**ASSIGNMENT:** Count the lines below that hold the string "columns". Give only that number.

Data entries:

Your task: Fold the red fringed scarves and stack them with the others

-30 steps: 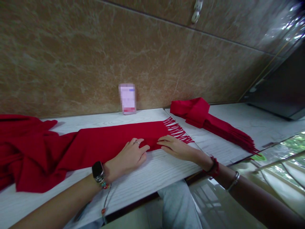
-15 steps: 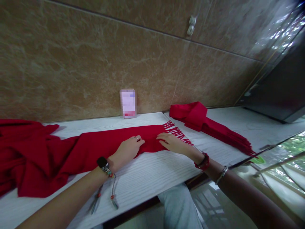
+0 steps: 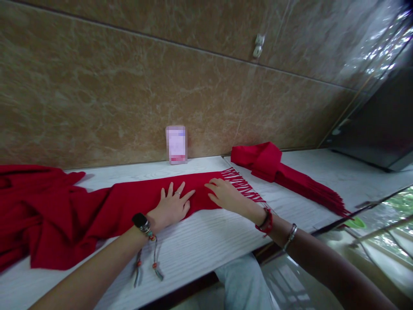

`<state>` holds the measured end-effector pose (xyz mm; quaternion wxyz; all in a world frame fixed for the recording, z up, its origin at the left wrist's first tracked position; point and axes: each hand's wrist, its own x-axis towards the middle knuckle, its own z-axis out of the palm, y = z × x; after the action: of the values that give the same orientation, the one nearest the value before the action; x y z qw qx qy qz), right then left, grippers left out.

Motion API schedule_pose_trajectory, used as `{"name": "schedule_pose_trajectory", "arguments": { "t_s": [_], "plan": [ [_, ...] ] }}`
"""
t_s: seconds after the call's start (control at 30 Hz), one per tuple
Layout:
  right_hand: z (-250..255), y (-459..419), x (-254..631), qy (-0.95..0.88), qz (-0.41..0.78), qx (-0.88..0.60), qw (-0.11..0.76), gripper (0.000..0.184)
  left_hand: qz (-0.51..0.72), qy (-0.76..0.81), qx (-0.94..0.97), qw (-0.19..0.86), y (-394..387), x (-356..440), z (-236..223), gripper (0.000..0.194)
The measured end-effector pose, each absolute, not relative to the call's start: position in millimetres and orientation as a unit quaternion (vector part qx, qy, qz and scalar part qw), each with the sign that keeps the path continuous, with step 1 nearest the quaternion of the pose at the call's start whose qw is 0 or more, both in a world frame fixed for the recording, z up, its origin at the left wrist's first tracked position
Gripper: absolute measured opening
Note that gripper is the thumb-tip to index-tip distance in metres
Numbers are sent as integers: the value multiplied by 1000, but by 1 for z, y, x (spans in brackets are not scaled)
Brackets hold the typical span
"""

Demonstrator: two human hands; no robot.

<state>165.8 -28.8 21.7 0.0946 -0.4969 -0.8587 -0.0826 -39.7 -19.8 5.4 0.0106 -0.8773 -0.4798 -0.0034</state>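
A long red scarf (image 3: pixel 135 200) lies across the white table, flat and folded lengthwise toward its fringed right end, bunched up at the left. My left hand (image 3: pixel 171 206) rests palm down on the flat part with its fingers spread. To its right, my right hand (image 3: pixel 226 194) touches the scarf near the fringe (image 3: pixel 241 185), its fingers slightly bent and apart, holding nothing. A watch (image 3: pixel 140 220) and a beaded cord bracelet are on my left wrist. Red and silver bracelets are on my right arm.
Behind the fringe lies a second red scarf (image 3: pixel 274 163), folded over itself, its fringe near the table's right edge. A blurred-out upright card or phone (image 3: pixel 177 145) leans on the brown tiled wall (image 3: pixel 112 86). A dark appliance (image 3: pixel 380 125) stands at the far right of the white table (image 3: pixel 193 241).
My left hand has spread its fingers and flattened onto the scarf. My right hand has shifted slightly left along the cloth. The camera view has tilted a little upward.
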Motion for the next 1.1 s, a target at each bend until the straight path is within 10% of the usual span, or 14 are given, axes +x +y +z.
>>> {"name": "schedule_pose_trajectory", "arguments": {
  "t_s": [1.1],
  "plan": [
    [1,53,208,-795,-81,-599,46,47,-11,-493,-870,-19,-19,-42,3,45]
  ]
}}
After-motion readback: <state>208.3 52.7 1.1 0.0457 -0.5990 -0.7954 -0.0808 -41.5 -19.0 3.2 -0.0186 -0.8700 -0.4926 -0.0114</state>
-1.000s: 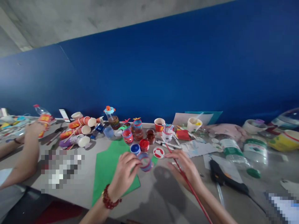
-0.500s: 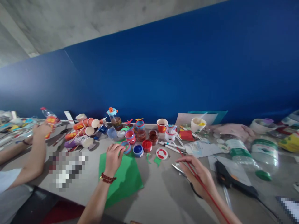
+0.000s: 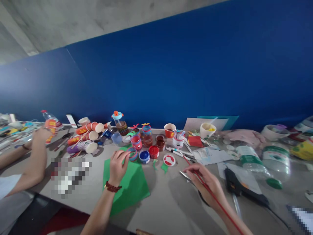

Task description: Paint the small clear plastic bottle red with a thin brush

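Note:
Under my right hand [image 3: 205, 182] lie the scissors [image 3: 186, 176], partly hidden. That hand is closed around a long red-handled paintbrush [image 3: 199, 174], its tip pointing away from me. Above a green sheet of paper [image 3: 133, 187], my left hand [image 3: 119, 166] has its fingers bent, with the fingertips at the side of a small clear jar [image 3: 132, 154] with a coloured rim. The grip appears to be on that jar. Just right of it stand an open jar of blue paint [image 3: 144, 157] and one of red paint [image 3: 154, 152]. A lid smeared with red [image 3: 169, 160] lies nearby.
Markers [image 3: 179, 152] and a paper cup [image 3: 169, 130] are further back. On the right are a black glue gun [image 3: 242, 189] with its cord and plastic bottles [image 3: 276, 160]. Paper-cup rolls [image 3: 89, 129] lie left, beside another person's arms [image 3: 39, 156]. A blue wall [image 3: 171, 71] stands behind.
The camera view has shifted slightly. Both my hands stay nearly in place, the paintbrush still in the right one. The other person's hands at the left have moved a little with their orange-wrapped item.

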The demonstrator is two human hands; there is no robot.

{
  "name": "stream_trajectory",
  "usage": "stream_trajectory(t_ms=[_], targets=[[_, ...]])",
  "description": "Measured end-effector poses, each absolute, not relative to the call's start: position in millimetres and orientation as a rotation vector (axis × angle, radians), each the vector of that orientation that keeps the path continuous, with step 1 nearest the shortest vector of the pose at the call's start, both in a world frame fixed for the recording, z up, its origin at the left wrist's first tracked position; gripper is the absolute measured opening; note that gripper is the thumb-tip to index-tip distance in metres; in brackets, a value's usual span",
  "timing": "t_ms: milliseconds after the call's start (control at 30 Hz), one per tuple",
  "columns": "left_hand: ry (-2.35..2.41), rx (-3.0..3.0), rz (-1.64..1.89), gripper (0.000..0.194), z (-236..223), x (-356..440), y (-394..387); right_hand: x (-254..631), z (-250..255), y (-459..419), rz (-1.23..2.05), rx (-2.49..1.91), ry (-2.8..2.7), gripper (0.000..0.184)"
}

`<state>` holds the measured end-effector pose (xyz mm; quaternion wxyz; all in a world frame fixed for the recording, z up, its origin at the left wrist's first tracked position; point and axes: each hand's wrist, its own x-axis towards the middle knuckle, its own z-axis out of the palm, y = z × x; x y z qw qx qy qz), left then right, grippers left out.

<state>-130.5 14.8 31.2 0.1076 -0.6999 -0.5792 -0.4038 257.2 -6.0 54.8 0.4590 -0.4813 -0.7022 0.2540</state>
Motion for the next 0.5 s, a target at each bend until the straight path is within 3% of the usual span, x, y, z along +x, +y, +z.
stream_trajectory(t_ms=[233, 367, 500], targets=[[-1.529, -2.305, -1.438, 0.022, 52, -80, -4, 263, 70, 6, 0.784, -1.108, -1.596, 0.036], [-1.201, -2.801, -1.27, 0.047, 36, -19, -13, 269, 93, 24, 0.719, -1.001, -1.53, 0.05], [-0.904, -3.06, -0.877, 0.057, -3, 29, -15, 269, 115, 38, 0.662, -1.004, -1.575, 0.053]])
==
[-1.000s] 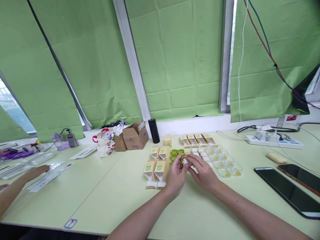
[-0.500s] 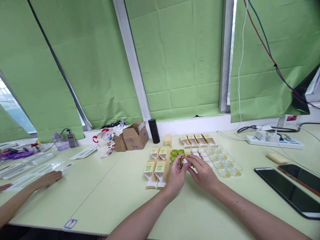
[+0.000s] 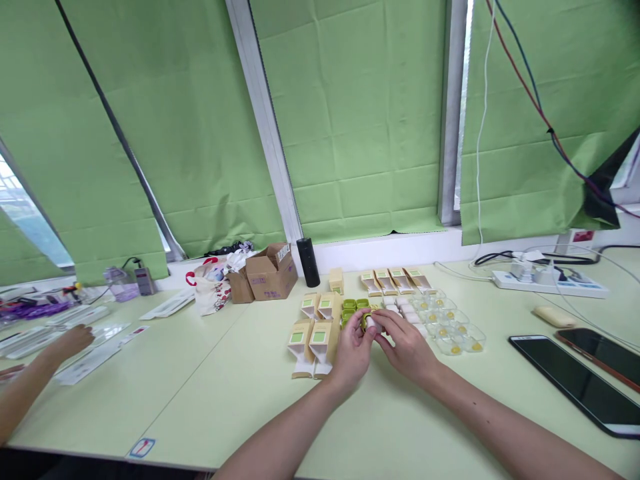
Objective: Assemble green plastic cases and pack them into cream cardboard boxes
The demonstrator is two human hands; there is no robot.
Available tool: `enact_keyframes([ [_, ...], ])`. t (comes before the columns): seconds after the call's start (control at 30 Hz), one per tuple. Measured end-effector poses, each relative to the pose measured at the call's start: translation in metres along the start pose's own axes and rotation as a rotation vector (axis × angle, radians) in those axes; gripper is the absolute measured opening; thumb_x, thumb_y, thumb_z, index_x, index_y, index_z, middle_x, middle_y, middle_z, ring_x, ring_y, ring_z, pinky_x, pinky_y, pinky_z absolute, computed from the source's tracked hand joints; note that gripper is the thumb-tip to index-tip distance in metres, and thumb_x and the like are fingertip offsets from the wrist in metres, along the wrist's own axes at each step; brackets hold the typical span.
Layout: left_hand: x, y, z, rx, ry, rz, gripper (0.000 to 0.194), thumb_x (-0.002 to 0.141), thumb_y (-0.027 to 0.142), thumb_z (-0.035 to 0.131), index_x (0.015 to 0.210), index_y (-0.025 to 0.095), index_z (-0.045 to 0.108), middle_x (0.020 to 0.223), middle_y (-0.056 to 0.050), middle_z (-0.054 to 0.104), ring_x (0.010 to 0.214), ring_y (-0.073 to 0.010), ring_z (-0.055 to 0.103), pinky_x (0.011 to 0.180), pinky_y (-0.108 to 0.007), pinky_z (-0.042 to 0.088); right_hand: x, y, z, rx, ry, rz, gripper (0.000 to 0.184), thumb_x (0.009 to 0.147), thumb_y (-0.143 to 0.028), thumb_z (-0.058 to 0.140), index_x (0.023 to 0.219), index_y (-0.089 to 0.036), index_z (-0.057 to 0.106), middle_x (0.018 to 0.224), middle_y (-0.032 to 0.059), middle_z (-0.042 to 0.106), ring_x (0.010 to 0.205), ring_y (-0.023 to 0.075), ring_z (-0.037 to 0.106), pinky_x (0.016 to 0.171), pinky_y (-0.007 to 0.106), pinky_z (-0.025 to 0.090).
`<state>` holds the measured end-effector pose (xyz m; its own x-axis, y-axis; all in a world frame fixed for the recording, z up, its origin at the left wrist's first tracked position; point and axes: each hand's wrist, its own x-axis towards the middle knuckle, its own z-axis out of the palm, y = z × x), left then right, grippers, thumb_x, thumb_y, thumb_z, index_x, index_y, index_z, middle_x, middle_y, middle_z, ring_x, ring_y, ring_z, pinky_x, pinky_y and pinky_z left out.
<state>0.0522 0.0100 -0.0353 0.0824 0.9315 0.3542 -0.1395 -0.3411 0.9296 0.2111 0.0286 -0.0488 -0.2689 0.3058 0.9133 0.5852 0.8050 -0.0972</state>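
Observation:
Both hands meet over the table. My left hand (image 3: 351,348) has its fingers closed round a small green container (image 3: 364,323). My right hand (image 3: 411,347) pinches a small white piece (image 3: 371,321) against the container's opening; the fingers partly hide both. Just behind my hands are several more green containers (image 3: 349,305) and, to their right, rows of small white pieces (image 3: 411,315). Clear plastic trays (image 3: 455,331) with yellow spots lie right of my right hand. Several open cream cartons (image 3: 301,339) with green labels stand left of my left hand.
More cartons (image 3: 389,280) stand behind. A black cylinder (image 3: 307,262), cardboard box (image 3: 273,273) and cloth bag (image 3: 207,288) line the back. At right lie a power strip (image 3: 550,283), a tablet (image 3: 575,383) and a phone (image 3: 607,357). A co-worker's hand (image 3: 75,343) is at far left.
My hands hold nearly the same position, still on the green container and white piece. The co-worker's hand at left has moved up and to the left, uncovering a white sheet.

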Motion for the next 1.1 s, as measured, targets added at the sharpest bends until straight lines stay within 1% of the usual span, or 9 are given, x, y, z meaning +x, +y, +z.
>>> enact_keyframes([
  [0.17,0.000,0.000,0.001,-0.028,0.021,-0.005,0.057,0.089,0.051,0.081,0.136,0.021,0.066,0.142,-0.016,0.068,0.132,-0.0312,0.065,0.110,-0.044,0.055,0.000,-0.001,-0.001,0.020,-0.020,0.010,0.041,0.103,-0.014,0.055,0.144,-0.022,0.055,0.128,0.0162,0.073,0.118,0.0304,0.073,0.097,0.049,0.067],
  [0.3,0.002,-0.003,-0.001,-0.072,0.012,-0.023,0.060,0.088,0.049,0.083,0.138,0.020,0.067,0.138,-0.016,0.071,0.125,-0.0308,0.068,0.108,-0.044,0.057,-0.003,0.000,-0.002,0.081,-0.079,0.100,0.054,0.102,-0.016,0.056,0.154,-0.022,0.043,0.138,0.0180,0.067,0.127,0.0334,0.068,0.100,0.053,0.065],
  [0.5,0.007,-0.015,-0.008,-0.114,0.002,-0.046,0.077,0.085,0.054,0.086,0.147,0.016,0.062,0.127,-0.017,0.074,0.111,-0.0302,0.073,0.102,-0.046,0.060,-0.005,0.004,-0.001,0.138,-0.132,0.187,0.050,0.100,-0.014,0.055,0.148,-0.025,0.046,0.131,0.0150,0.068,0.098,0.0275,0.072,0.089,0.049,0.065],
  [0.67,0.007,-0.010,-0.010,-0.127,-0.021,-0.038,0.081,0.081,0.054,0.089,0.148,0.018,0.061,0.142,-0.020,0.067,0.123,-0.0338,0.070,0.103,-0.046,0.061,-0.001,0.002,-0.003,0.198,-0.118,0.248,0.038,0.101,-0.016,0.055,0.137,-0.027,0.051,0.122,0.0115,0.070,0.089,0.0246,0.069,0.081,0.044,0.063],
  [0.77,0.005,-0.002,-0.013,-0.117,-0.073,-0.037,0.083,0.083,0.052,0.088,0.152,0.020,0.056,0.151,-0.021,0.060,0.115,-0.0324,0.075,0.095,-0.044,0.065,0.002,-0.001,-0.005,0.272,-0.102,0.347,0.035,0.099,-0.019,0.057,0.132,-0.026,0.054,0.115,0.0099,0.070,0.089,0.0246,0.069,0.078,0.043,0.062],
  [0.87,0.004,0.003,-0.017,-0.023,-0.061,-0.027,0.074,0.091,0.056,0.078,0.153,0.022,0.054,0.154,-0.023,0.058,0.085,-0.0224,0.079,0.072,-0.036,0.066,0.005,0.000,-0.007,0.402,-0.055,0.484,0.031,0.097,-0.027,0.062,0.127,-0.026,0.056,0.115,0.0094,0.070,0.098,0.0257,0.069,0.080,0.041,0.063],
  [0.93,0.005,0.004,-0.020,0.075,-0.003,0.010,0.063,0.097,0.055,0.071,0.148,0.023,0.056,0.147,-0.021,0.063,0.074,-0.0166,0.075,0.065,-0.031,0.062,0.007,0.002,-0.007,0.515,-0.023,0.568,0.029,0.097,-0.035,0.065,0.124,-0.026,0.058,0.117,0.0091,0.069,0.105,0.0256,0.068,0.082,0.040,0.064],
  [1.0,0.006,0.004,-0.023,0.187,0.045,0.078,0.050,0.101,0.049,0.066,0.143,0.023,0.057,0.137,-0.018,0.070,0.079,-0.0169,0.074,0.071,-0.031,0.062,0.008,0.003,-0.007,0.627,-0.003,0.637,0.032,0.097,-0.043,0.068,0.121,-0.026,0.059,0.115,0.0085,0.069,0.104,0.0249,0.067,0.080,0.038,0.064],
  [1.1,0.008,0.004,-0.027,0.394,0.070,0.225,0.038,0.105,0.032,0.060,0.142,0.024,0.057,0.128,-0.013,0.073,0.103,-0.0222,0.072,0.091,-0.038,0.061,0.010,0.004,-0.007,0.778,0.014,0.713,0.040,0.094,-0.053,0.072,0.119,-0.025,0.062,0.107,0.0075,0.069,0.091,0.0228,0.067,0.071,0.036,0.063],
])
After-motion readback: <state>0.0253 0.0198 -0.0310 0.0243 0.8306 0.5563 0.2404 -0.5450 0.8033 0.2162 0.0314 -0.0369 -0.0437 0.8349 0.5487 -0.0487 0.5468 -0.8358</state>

**TASK SOLUTION:** 2